Survival Benefits of PARP Inhibitors in Metastatic CRPC Favor BRCA1/2 Over ATM Mutations

Catherine Handy Marshall, MD, MPH, Assistant Professor, Johns Hopkins Hospital, talks about the different responses to PARP inhibitor therapy seen in patients with metastatic CRPC and BRCA1/2 versus ATM mutations.

Transcript

My name is Cathy Marshall. I'm an Assistant Professor at Johns Hopkins Hospital.

PARP inhibitors are increasingly being used in clinical trials, but then also off of clinical trials, and they're not FDA approved yet in prostate cancer.

There were 2 recent announcements—one that 1 PARP inhibitor was granted breakthrough designation status by the FDA looking at patients with BRCA1/2 and ATM mutations, and then a different PARP inhibitor, which just focused on BRCA1/2 mutations.

Now, the ATM protein and the BRCA1 and 2 proteins do act differently, which led us to hypothesize that patients may not be deriving the same benefit, meaning patients with BRCA1/2 mutations may not have the same benefit as patients with ATM mutations, and vice versa.

That was really what prompted us to look at our own experience and collaboration with the group at Mayo Clinic in Arizona to see if there were any differences between the way that those 2 populations were responding to off-label treatment.

So in our study we had 40 men who had been given olaparib off-label for metastatic castration-resistant prostate cancer. Only 17 of those patients had pathogenic mutations in either BRCA1/2 or ATM, so those were the patients that we focused on.

Most of those patients had germline mutations; 11 of 17 patients had germline mutations, 6 had somatic alterations only. They had a range of Gleason scores; 5 of them had Gleasons sums that were <7, 24% (or 4 patients) had Gleason sums of 8. Then the rest, or 8 patients, had Gleason sums of 9 or 10.

The mean age of start of therapy for olaparib was 65 years, which is not unexpected. Most patients had received prior chemotherapy, and most of them had received prior novel hormonal therapy.

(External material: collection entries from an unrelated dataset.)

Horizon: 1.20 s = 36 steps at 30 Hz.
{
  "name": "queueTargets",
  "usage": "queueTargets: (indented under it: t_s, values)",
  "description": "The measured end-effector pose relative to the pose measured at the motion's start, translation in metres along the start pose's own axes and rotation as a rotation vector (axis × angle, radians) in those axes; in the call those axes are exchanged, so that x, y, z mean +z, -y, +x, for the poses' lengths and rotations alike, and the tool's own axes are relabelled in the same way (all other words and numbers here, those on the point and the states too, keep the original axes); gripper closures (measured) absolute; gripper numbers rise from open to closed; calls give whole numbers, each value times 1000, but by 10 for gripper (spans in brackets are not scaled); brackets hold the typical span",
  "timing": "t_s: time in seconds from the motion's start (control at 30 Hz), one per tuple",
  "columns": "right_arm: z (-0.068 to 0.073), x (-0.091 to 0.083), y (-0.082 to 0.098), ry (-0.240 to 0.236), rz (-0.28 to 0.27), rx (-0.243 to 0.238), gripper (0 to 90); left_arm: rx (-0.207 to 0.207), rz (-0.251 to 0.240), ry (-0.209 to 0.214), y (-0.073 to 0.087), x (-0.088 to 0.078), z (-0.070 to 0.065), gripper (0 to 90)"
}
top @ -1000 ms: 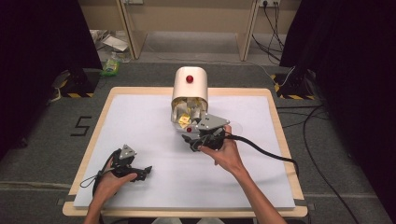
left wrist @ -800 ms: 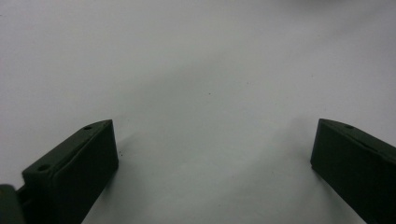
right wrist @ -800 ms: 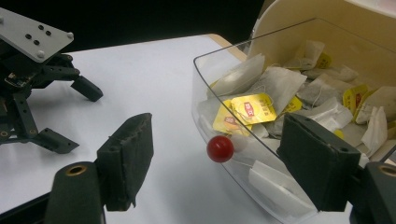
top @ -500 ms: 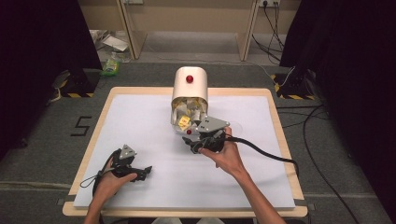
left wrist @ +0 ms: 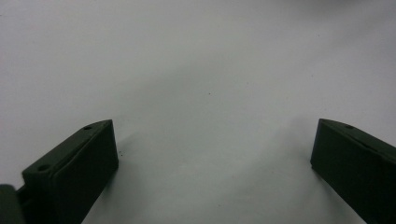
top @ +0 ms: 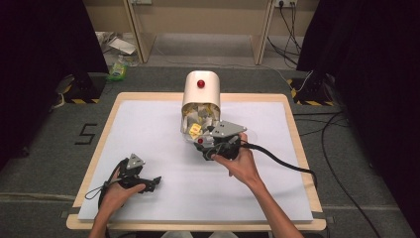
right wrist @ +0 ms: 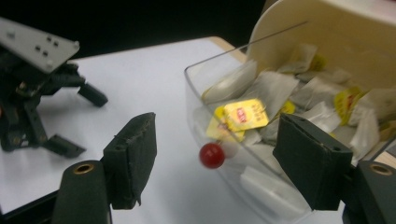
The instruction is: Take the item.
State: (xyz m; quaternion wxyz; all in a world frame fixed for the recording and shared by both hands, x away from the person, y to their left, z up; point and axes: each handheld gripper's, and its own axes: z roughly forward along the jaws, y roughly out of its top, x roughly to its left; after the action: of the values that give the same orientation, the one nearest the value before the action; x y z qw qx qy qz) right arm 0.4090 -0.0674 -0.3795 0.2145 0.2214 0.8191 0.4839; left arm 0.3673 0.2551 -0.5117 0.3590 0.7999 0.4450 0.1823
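Observation:
A cream rounded box (top: 201, 91) with a red button on top lies at the middle of the white table (top: 148, 129). Its clear front flap (right wrist: 261, 186) hangs open, showing several tea bags, one with a yellow tag (right wrist: 245, 115). My right gripper (top: 199, 144) points at the flap. The flap's small red knob (right wrist: 212, 155) sits between its jaws without touching either pad. These jaws have just been closing a little and remain wide apart. My left gripper (top: 153, 182) rests open on the table at the near left, with only bare white surface between its jaws (left wrist: 212, 140).
A black cable (top: 282, 158) trails from the right gripper across the table to the right edge. In the right gripper view the left gripper (right wrist: 32, 93) is off to the left. Beyond the table, the floor holds litter (top: 119, 67), wooden frame legs and more cables.

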Motion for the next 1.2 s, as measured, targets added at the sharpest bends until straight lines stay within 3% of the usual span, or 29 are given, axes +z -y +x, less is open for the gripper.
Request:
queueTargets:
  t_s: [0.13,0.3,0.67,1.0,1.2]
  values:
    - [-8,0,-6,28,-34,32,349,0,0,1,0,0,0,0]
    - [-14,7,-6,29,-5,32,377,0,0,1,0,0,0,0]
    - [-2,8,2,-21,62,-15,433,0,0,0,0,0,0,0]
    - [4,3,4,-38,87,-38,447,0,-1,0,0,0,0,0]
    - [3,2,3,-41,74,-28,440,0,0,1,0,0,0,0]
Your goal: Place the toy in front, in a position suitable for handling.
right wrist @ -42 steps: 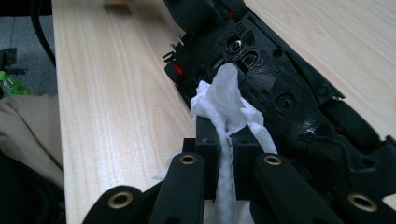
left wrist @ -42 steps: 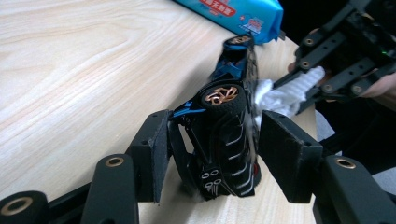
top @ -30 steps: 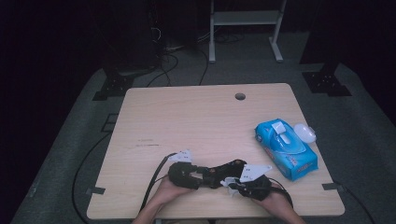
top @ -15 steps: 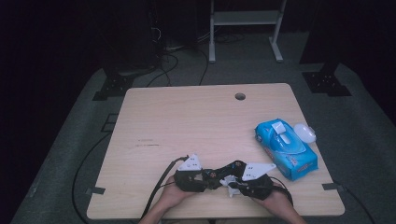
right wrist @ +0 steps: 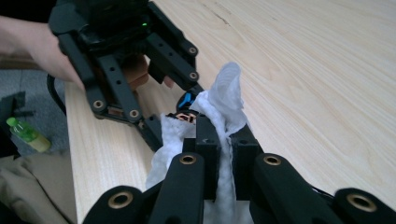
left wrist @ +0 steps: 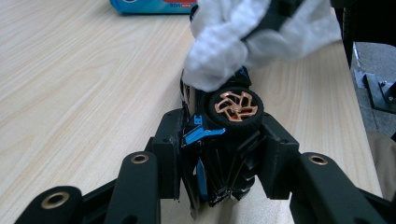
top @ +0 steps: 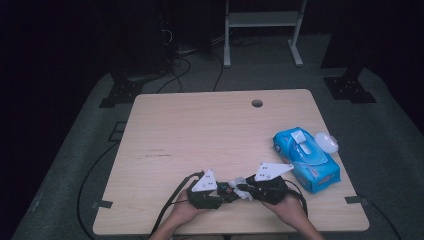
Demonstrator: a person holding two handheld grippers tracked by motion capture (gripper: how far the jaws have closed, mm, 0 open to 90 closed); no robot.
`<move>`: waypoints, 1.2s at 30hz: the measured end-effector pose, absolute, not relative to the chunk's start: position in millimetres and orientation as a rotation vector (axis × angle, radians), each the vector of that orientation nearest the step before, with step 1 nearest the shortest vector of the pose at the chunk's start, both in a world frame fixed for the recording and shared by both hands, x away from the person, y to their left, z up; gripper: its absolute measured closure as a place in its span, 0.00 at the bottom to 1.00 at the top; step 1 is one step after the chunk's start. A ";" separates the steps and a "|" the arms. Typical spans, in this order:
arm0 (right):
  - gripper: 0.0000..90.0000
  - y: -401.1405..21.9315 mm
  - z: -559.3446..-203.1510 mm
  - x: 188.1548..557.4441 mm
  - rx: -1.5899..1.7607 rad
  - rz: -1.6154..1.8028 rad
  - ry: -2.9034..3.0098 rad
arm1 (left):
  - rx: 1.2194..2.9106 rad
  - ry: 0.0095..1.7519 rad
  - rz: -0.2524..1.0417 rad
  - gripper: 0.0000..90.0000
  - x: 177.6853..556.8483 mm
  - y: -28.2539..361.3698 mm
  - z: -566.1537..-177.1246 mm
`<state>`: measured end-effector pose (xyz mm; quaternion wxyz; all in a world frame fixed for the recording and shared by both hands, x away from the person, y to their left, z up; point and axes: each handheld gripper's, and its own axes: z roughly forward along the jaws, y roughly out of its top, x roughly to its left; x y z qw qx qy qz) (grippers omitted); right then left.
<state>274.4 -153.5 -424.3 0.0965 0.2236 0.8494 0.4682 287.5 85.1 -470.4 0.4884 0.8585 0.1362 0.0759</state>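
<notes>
Near the table's front edge my two grippers meet tip to tip. My left gripper point(top: 220, 192) point(left wrist: 223, 140) is shut on a small black and blue toy car point(left wrist: 219, 154) point(top: 230, 190), which stands on end with a copper-spoked wheel point(left wrist: 235, 104) facing the camera. My right gripper point(top: 250, 189) point(right wrist: 223, 140) is shut on a crumpled white wipe point(right wrist: 226, 93) point(left wrist: 229, 42) point(top: 241, 182). The wipe rests against the top of the car. In the right gripper view the left gripper point(right wrist: 140, 65) and the hand holding it sit just beyond the wipe.
A blue pack of wipes point(top: 306, 159) point(left wrist: 154, 5) lies at the table's right edge, with a white rounded object point(top: 326, 142) beside it. A cable hole point(top: 257, 103) sits near the far edge. A green bottle point(right wrist: 25, 133) lies on the floor.
The left gripper turned so its grey plate tilts up and shifted slightly right. The right gripper rose a little with the wipe and stays against the car.
</notes>
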 end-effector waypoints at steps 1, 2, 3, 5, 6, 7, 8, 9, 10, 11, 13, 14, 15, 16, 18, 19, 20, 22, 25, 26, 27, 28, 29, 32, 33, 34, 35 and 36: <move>0.94 -155.2 -424.1 275.6 0.677 1.386 2.509 | 2.087 0.327 0.184 0.64 287.8 85.6 -470.5; 0.94 -157.5 -423.7 276.3 0.690 1.380 2.499 | 2.086 0.325 0.184 0.64 288.0 86.0 -470.6; 0.94 -160.9 -423.4 276.9 0.706 1.369 2.493 | 2.087 0.323 0.187 0.64 287.9 86.3 -470.7; 0.95 -168.3 -423.6 278.3 0.739 1.359 2.479 | 2.091 0.317 0.193 0.64 287.7 86.7 -470.6; 0.94 -174.7 -423.8 279.7 0.766 1.359 2.470 | 2.090 0.318 0.194 0.64 287.4 86.5 -470.6; 0.94 -179.8 -423.7 280.6 0.784 1.355 2.458 | 2.091 0.318 0.193 0.64 287.4 86.5 -470.6; 0.94 -184.7 -423.5 281.4 0.804 1.344 2.446 | 2.091 0.319 0.190 0.64 287.6 86.6 -470.6; 0.95 -189.1 -423.4 282.7 0.825 1.341 2.436 | 2.088 0.325 0.186 0.64 287.8 86.8 -470.7; 0.95 -192.4 -423.3 283.9 0.844 1.337 2.424 | 2.085 0.330 0.180 0.64 288.2 87.0 -470.7; 0.94 -193.9 -423.0 284.5 0.853 1.331 2.416 | 2.079 0.333 0.174 0.64 288.8 87.3 -471.0; 0.94 -192.5 -422.1 284.7 0.857 1.330 2.410 | 2.075 0.333 0.169 0.64 289.2 87.4 -471.3; 0.94 -187.9 -421.5 283.8 0.836 1.336 2.412 | 2.075 0.331 0.169 0.64 289.2 87.4 -471.3; 0.94 -184.6 -420.9 282.9 0.818 1.344 2.415 | 2.070 0.331 0.168 0.64 289.2 87.3 -471.6; 0.94 -176.7 -419.7 281.2 0.783 1.372 2.418 | 2.070 0.330 0.169 0.64 289.2 87.4 -471.7; 0.94 -167.9 -418.0 279.7 0.738 1.412 2.420 | 2.073 0.319 0.176 0.64 288.9 87.4 -471.8; 0.94 -164.1 -417.1 279.3 0.728 1.424 2.422 | 2.076 0.313 0.175 0.64 288.5 87.2 -472.2; 0.94 -158.3 -415.9 279.0 0.710 1.420 2.428 | 2.081 0.310 0.175 0.64 288.3 87.1 -472.5; 0.94 -151.8 -416.1 279.7 0.679 1.384 2.446 | 2.086 0.300 0.172 0.64 287.6 87.6 -472.9; 0.94 -154.0 -420.8 280.1 0.679 1.310 2.463 | 2.090 0.303 0.174 0.64 287.7 88.4 -472.4; 0.94 -158.1 -422.4 279.5 0.687 1.302 2.458 | 2.091 0.303 0.174 0.64 287.7 88.6 -472.4; 0.94 -163.3 -423.6 278.5 0.700 1.298 2.452 | 2.089 0.305 0.174 0.64 287.6 88.5 -472.5; 0.94 -169.4 -424.6 277.7 0.711 1.298 2.442 | 2.092 0.303 0.176 0.64 287.8 88.6 -472.4; 0.94 -175.8 -425.1 276.7 0.725 1.301 2.434 | 2.091 0.305 0.174 0.64 288.0 88.5 -472.4; 0.94 -193.7 -425.0 275.1 0.765 1.265 2.398 | 2.089 0.309 0.170 0.64 288.4 88.8 -472.6; 0.94 -199.7 -425.5 275.1 0.784 1.262 2.389 | 2.089 0.309 0.171 0.64 288.4 88.8 -472.6; 0.94 -205.6 -426.2 276.0 0.804 1.276 2.380 | 2.088 0.309 0.170 0.64 288.4 88.8 -472.7; 0.94 -209.8 -426.8 276.4 0.827 1.280 2.372 | 2.087 0.312 0.167 0.64 288.5 88.9 -472.8; 0.94 -212.6 -426.8 276.9 0.836 1.259 2.363 | 2.086 0.317 0.163 0.64 288.6 88.9 -473.0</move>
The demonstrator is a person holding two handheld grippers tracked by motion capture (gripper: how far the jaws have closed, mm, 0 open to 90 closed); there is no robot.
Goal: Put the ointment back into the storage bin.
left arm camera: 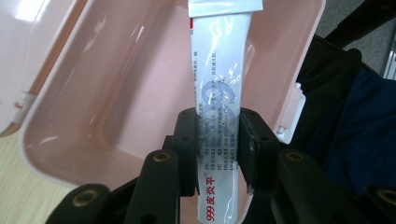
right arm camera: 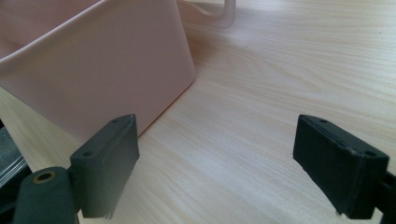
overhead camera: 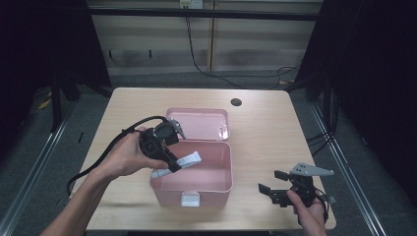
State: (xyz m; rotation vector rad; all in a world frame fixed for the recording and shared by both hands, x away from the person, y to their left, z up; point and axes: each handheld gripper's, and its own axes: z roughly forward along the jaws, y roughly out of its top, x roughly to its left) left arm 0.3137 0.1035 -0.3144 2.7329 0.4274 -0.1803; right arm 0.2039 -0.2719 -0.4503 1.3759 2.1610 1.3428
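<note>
From the high view, the left gripper (overhead camera: 169, 164) hung over the open pink storage box (overhead camera: 216, 183) in the middle of the counter (overhead camera: 265, 132), holding a white ointment tube (overhead camera: 186, 160) slantwise above the box's left half. The box's hinged lid (overhead camera: 199, 123) lay flat behind it. The right gripper (overhead camera: 273, 186) rested low at the counter's near right corner, well apart from the box.

In the left gripper view, the jaws were clamped on the ointment tube (left arm camera: 219, 116) across its printed lower body, the flat crimped end pointing away over the pink box's (left arm camera: 107, 93) bare interior. The tube looked light and soft-walled, with a glossy, probably slippery skin; squeezing mid-body would likely dent it, so a hold nearer the stiffer cap end seemed safer. Whether it touched the box floor could not be told.

In the right gripper view, the jaws stood wide with nothing between them, just over the wood-grain counter (right arm camera: 261, 93), beside the pink box's outer wall (right arm camera: 107, 65).
</note>
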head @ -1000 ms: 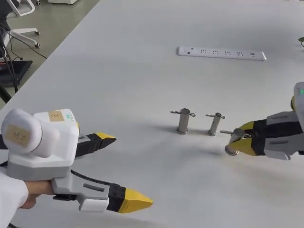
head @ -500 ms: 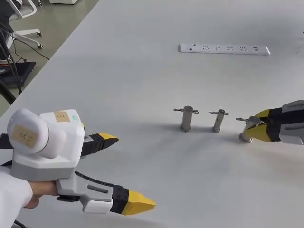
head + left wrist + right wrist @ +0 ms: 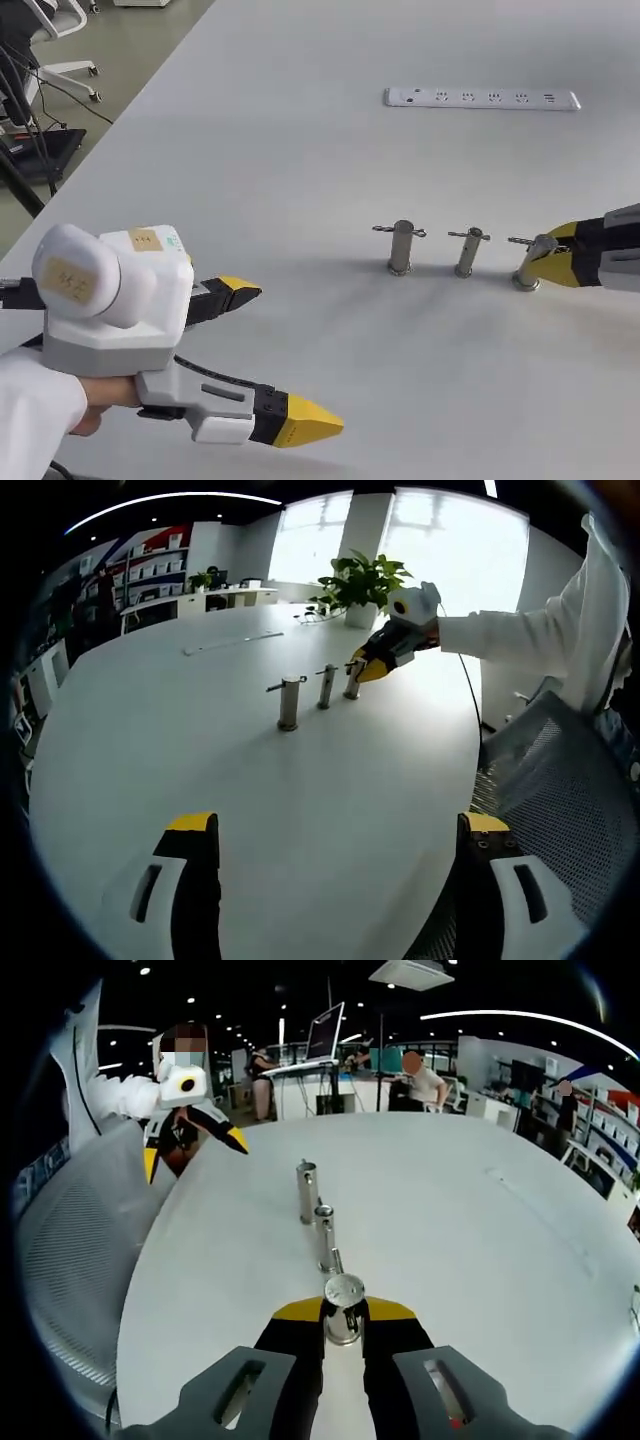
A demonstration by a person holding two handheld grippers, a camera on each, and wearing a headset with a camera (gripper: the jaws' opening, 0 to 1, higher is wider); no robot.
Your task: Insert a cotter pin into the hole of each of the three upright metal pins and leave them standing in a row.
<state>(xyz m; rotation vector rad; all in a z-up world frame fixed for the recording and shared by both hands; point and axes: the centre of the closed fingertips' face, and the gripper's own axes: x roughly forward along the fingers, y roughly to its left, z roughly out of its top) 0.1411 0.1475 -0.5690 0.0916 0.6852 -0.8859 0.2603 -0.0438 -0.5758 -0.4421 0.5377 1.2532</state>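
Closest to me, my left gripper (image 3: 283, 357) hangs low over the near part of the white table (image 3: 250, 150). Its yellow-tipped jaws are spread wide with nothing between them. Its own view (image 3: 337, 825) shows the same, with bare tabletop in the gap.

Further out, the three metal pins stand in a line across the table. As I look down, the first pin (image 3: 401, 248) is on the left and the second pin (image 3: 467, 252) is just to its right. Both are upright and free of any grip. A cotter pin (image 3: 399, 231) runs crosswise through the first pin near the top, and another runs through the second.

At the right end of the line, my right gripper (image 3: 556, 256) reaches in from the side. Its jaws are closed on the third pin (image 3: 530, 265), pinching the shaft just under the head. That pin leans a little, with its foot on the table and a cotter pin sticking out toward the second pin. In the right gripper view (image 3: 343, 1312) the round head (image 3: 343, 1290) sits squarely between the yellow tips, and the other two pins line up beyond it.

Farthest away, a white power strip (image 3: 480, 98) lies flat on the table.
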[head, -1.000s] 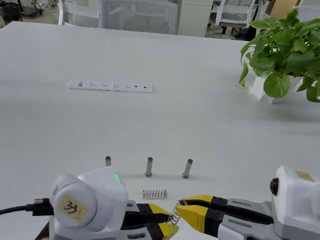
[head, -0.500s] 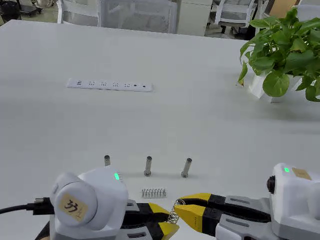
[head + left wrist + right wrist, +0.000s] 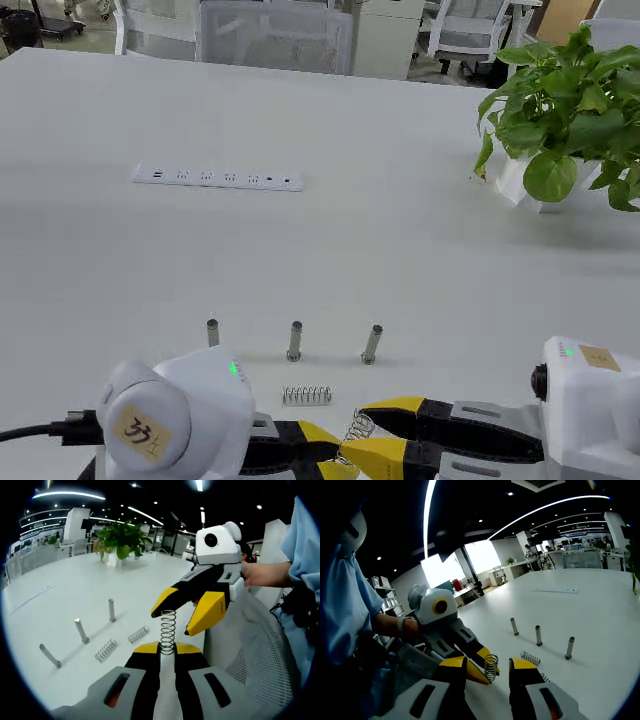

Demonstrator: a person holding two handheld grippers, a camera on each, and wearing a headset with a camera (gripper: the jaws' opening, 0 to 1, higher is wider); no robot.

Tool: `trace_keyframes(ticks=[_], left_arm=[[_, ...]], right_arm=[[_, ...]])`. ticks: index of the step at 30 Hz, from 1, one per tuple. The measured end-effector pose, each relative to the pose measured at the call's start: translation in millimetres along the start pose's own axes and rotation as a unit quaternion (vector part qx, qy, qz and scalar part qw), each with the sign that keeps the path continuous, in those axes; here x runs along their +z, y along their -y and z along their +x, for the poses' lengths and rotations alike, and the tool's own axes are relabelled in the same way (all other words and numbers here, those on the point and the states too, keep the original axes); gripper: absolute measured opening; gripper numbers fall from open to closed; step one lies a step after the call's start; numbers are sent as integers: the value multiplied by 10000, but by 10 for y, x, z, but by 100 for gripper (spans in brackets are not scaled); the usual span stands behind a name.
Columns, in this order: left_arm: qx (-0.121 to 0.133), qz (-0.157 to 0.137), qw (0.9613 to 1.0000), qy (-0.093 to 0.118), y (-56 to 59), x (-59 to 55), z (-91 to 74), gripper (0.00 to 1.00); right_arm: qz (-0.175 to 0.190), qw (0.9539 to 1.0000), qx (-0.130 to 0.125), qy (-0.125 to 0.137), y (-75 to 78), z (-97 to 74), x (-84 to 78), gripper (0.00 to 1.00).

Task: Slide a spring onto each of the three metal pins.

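Note:
Three metal pins stand upright in a row on the white table: left pin (image 3: 212, 332), middle pin (image 3: 295, 340), right pin (image 3: 372, 343). All three are bare. My left gripper (image 3: 167, 650) is shut on the lower end of a small spring (image 3: 168, 630), which stands up out of its jaws. My right gripper (image 3: 490, 664) is open, its yellow jaws on either side of that spring (image 3: 491, 666). In the head view both grippers meet at the bottom edge, just in front of the pins. Two loose springs (image 3: 106, 650) (image 3: 138, 634) lie on the table near the pins.
A white power strip (image 3: 217, 178) lies farther back on the table. A potted green plant (image 3: 560, 110) stands at the back right. Chairs (image 3: 275, 35) line the far edge. A person's hand and blue sleeve (image 3: 300, 555) hold the right gripper.
The head camera has tilted slightly. My right gripper has edged left, so its open jaws now sit around the spring held by the left gripper. Pins and loose springs have not moved.

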State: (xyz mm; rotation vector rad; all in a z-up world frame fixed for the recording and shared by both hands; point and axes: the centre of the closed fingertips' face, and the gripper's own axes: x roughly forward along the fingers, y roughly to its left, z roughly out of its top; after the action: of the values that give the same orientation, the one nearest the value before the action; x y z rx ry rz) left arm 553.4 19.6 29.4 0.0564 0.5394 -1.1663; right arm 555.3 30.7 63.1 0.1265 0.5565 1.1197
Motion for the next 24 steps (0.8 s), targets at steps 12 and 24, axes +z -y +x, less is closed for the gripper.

What we found was that we were looking primarily at progression-free survival (PFS), and then also PSA responses. We did see PSA responses in 10 of the 12 men who had BRCA1/2 mutations, but we did not see any PSA responses in those with ATM mutations.

Then thinking about how long these responses lasted, or if people were gaining benefit, comparing the 2 groups, those with BRCA1/2 mutations did have a much longer PFS of 12 months, compared to 3 months for those with ATM mutation.

We were looking at this to see if there was a difference, and based on PSA responses and PFS, there really was a difference. Where patients who were treated with olaparib and had BRCA1/2 mutations did seem to derive clinical benefit. Those patients who had ATM mutations did not appear to have the same benefit as those with the BRCA1/2 mutations.

Our study was a retrospective study. Meaning that we were looking back after people had been treated. Really the next step is to look in a prospective fashion, so to look ahead of time and see, like, from the beginning design a trial where we can really compare these 2 groups of populations, or in the trials that are already ongoing, see if we can power them such that we can be able to detect real differences.

Because the question then becomes, “Should patients with ATM mutations be treated with PARP inhibitors or do we need to be thinking about novel therapies or other therapies that would be targeted specifically to those patients?”

Right now, these drugs are all off-label, so all of this should be done within the context of a clinical trial, but I think it's important when we're designing our trials to think about which patients we're targeting for those trials, and, you know, potential differences between those patient populations.

We did look with additional patients from another institution as well that we collaborated with for the complete paper, which will be coming up. And then also in thinking about designs of clinical trials, we are not leading any of those clinical trials, but I know that there is some interest in pulling out ATM patients for trials with different therapies.